> [Task objective]
Only part of the listing is needed, namely the lines from its start through the line with "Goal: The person", and they should be retyped exactly.

● ● ● ● ●

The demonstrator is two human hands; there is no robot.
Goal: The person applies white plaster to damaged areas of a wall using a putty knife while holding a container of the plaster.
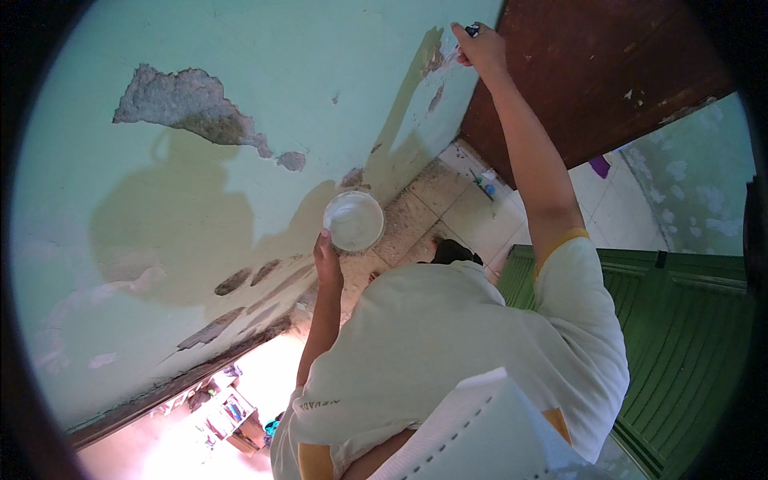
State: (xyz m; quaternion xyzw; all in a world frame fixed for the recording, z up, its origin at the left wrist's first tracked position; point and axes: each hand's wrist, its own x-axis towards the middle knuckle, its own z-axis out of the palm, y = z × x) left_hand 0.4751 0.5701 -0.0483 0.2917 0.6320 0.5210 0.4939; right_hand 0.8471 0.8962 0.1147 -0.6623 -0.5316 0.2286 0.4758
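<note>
My left hand (327, 260) grips the rim of a round white tub (354, 222), its thumb over the edge. Whitish material coats the inside of the tub. Up at the far right of the wall, my right hand (483, 51) is closed around a small tool with a dark handle (472, 30). The tool's working end is hidden, so I cannot tell its kind. Just left of that hand, a chipped patch (434, 61) marks the pale green wall (272, 48). The shadow of my right arm falls across the wall there.
A large grey patch of bare plaster (188, 100) shows at the wall's left. A brown wooden door (592, 72) stands beside my right arm. Green slatted panels (680, 344) are at the lower right. Small litter (486, 186) lies on the tiled floor (472, 212).
</note>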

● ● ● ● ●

> [Answer section]
The demonstrator is two human hands; there is no robot.
Goal: The person applies white plaster to damaged areas of a wall using a putty knife while holding a container of the plaster.

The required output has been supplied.